Opinion, by Michael Kerlin

RIO DE JANEIRO, BRAZIL – If you want to understand inequality in Rio de Janeiro, take a trip to São Francisco Xavier cemetery. A few months ago, I went there with a young man from one of Rio’s favelas for the funeral of his great uncle. I’ll call the young man Gilberto. After paying my respects to the family, I took a walk with Gilberto through one of the largest cemeteries in all of Brazil.

Michael D. Kerlin is an international management consultant who began working in Rio’s favelas fifteen years ago.

“This is where the rich people go,” Gilberto said, as he pointed to a sea of mausoleums. The mausoleums were elaborate, with marble façades and carvings of Jesus and the Virgin Mary. Tall crosses rose up from the tops of some. Amid the mausoleums lay some less elaborate but still elegant graves that rose about four feet above the ground and, according to Gilberto, dropped about the same depth below the ground.

We walked on, past large collective mausoleums. “This is where people go when they’re important, but maybe not rich,” Gilberto said. “You know, people like police and the military.”

I found myself wondering where the poor people went or if perhaps Gilberto’s extended family was wealthier than I realized. Then we turned left onto a new path and Gilberto pointed to the right. Before us, lay a huge field of overturned earth. It looked like a cross between a farm during planting season and a mass grave.

“This,” Gilberto said. “This is where our family members go when they die. I’d like to go find my other uncle, the one who we buried last Sunday.”

We walked across the overturned earth. “Be careful,” Gilberto said. “Don’t walk on the lumps. You have to walk between the lumps. The bodies aren’t very deep.” Then he pointed to some of the freshly dug graves. They were only about two or three feet deep. It had rained hard the night before, so some of the recently filled graves had flooded, and the runoff exposed the edges of caskets. A jawbone floated in a puddle.

Two gravediggers hunched on their shovels in the sun a few rows over. They wore shorts and flip flops. One walked over to us. “Have you thought about a gravestone? I have a new gravestone business,” he said earnestly. “Here, take my card.”

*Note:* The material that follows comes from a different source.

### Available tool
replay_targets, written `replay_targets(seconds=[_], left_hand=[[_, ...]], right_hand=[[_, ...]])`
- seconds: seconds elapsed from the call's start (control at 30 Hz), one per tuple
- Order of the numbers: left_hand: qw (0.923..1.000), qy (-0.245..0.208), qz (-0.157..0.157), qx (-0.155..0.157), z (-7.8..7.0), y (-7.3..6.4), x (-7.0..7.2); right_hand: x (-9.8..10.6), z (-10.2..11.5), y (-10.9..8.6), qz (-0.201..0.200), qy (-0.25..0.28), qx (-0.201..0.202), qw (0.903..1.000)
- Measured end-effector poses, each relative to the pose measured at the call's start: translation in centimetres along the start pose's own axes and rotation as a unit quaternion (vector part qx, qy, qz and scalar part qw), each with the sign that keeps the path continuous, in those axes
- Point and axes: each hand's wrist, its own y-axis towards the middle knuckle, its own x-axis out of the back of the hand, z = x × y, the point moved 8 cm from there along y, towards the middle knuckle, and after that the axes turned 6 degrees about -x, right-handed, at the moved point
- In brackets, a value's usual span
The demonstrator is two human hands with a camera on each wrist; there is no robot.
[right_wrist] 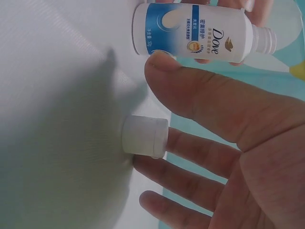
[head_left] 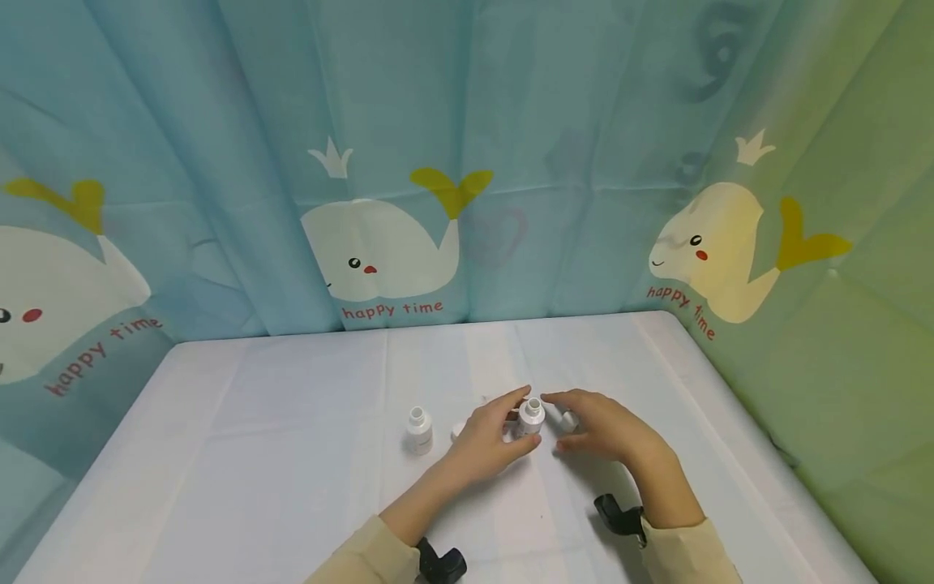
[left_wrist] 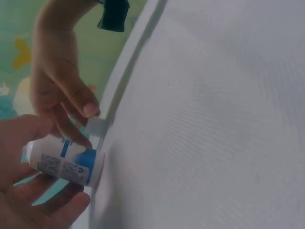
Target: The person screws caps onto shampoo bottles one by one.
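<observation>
bare left hand (head_left: pixel 483 435): thumb and fingers bent in a grip | bare left forearm (head_left: pixel 416 504): angled forward and rightward from a cream fabric sleeve (head_left: pixel 365 558) | bare right hand (head_left: pixel 604 423): fingers extended, spread, thumb apart | bare right forearm (head_left: pixel 662 485): angled forward and inward, second cream fabric sleeve (head_left: pixel 687 556) | hands near each other

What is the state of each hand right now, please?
Left hand: closed around the Dove bottle.
Right hand: open, near the white cap.
</observation>
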Motion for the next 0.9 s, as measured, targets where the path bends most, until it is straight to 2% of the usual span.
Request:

Gilberto took the card and led me back to the path. “If that guy has good deals, then my aunt should buy a little stone cross from him. We don’t want to spend too much money because my uncle will only be here for three years. Then we either have to pick up his bones or they dig them up and get rid of them. I guess it isn’t the nicest set up for a burial,” Gilberto said, “but it only costs R$2.50.”

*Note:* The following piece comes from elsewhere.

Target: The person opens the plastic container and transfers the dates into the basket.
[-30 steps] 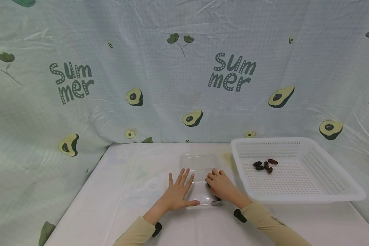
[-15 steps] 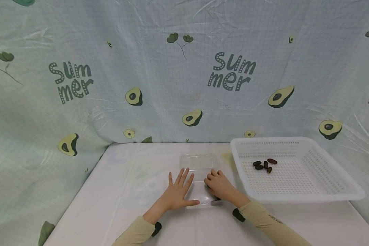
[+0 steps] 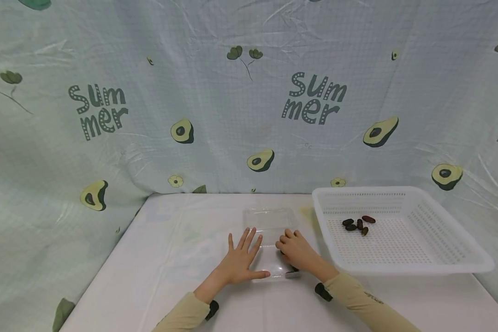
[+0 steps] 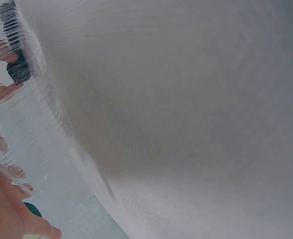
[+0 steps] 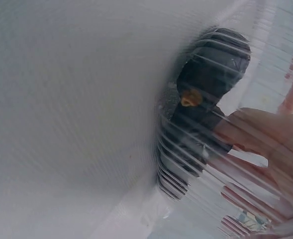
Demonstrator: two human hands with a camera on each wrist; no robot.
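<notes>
A clear plastic clamshell box (image 3: 271,263) lies open on the table, its lid (image 3: 269,218) folded back on the far side. My left hand (image 3: 237,263) rests over its left side, fingers spread straight; in the left wrist view part of this hand (image 4: 9,211) shows by the ribbed wall. Dark dates (image 3: 292,274) lie along the box's right side. Over them my right hand (image 3: 297,251) is bent into the box with curled fingers. Through the ribbed wall in the right wrist view, thumb and fingers (image 5: 265,132) pinch a date (image 5: 219,132) beside other dates (image 5: 213,59).
A white perforated basket (image 3: 402,269) stands at the right, holding several dates (image 3: 359,224) near its left side. Behind the white table (image 3: 182,258) hangs a curtain (image 3: 216,92) printed with avocados. Black wrist devices (image 3: 323,292) sit under both forearms.
My right hand has shifted slightly left inside the box, covering more of the date there. The left hand stays where it was.
</notes>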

“Some people from the favelas pay more,” Gilberto said. Then he led me back up the dirt path between the poor people’s graves and into the shaded concrete path that ran through the “rich neighborhood,” as he called it.

He walked me up to a marble grave, with a bronze image of a young man, smiling and giving the thumbs up sign. He pointed out about a dozen bullet holes pocked into the marble.

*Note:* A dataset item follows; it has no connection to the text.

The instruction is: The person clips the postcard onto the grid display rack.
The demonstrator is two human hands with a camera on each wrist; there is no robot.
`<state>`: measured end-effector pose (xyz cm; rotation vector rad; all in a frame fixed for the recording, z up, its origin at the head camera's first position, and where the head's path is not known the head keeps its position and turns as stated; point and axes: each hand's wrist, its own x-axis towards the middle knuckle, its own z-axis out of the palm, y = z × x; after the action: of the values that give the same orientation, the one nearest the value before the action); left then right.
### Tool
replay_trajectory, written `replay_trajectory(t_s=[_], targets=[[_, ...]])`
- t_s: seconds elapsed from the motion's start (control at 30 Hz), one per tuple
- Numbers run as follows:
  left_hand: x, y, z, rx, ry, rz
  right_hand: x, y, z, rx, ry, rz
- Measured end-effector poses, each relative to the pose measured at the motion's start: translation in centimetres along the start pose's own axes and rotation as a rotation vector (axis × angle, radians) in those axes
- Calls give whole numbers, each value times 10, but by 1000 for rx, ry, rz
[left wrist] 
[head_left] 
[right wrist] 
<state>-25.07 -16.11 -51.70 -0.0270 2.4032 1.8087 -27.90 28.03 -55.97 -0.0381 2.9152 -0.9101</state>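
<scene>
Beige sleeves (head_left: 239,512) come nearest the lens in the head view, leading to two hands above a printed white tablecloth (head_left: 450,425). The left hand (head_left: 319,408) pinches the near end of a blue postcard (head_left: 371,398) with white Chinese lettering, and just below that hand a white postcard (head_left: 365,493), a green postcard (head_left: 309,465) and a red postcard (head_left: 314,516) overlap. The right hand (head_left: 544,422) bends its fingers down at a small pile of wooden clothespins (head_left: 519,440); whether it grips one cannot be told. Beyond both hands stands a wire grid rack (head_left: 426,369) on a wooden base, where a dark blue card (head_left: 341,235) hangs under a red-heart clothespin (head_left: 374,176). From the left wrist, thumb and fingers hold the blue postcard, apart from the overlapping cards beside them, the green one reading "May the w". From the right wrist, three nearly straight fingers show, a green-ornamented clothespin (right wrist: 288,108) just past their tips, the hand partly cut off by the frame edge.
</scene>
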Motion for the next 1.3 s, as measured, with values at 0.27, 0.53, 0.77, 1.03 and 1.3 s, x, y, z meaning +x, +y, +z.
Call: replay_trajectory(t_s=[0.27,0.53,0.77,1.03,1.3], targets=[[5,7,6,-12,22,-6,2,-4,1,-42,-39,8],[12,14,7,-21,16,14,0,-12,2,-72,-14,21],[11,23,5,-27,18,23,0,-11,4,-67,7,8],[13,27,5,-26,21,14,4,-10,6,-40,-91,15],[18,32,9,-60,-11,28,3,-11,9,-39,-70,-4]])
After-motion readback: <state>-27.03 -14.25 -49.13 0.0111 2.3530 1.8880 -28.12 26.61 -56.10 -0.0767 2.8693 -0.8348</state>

“This is where Uê lives.” Uê, born Ernaldo Pinto de Medeiros, was the old drug boss for the Amigos dos Amigos gang, a breakout rival of the larger Comando Vermelho. “Other bandidos come at night and shoot the grave up,” Gilberto said.

It turned out Uê’s family paid R$35,000 for the grave, more than ten thousand times the cost of Gilberto’s uncle’s mound of earth. The family spent another R$9,000 on additional upgrades. Then, every week, Uê’s family paid cemetery workers to clean up vandalism damage as best they could. Uê’s grave was perpetual, so his bones wouldn’t have to be removed after three years, and it was secured from the elements, so his jaw bone wouldn’t come floating up to the surface in a flood.

So there they lay along the main thoroughfare of the cemetery—the drug leaders, the police that they corrupted, the military that had come in to take them on once and for all, and the rich people who bought the drugs from them. The only people left out were the poor who had decided not to join the drug gangs.

Rio’s inequality hit me hardest there in the cemetery because I had always thought of death as the great equalizer. Now the cemetery was immortalizing all of the indignities that Rio’s poor felt their whole lives. The cemetery was a microcosm of the rest of the city—the poor in squalid conditions, right at the edge of dignity, with the rich nearby and always visible.

And the sad thing is there’s no policy that can fix the quiet tragedy at São Francisco Xavier cemetery. You can’t legislate better graves for the poor. On the bright side, the same things that can bring dignity during life—education, economic opportunity, safety—can help people afford more dignity in death.

But, for now, as people like Gilberto fight for respect in life, they need only go to the next family funeral to be reminded where they stand.

Michael Kerlin began working in Rio de Janeiro’s favelas fifteen years ago. An international management consultant, he has written about economic development in the Washington Post, Christian Science Monitor, Philadelphia Inquirer, and several other publications.